R's glmnet throwing "A and B inner dimensions must match", but they already do

1.9k Views Asked by At

I should say that although I'm learning glmnet for this problem, I've used the same dataset with other methods and it has worked fine.

In this process, I split my data into training and test sets, all formatted as matrices, and glmnet builds the model without complaining. However, when I try to run a prediction on the holdout set, it throws the following error:

glmfit <- glmnet(train_x_mat,train_y_mat, alpha=1)
glmpred <- predict(glmfit, s=glmfit$lambda.1se, new = test_x_mat)
# output:
Error in cbind2(1, newx) %*% nbeta : 
Cholmod error 'A and B inner dimensions must match' at file ../MatrixOps/cholmod_ssmult.c, line 82

However, I know that x_train and x_test have the same number of columns:

ncol(test_x)
[1] 146
ncol(train_x)
[1] 146

I'm fairly new to glmnet; is there something more I need to do to make it cooperate?

Edit:

Here are the dimensions. Apologies for posting the vectors originally. This may be more at the heart of it.

dim(train_x_mat)
[1] 1411  208
dim(test_x_mat)
[1] 352 204

Which is strange, because they are created this way:

train_x_mat <- sparse.model.matrix(~.-1, data = train_x, verbose = F)
test_x_mat <- sparse.model.matrix(~.-1, data = test_x, verbose = F)
1

There are 1 best solutions below

0
On BEST ANSWER

For anyone else who's running into this problem even though it seems like they shouldn't be, the issue is specifically with R's sparse.model.matrix.
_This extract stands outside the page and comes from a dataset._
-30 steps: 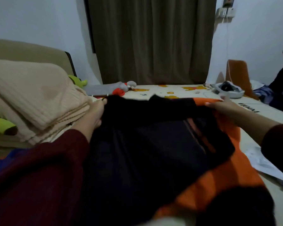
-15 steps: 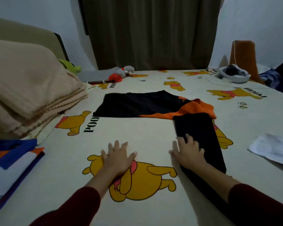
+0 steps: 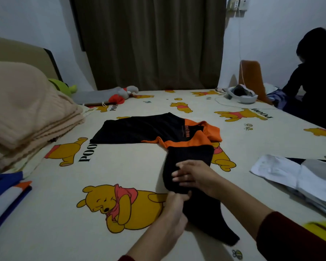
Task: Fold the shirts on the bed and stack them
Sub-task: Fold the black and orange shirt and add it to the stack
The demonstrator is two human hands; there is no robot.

It will separate each level of a factor and give it its own column. Thus, if your dataset isn't particularly large, your training data and testing data could have different columns.

A solution, then, is to either add extra, blank columns to whichever matrix needs them, or else remove the columns that aren't shared by both. Of course, if you're building a model and expecting new data, the former is preferable. But anyway, the whole problem is a sign that your dataset is too small for the job.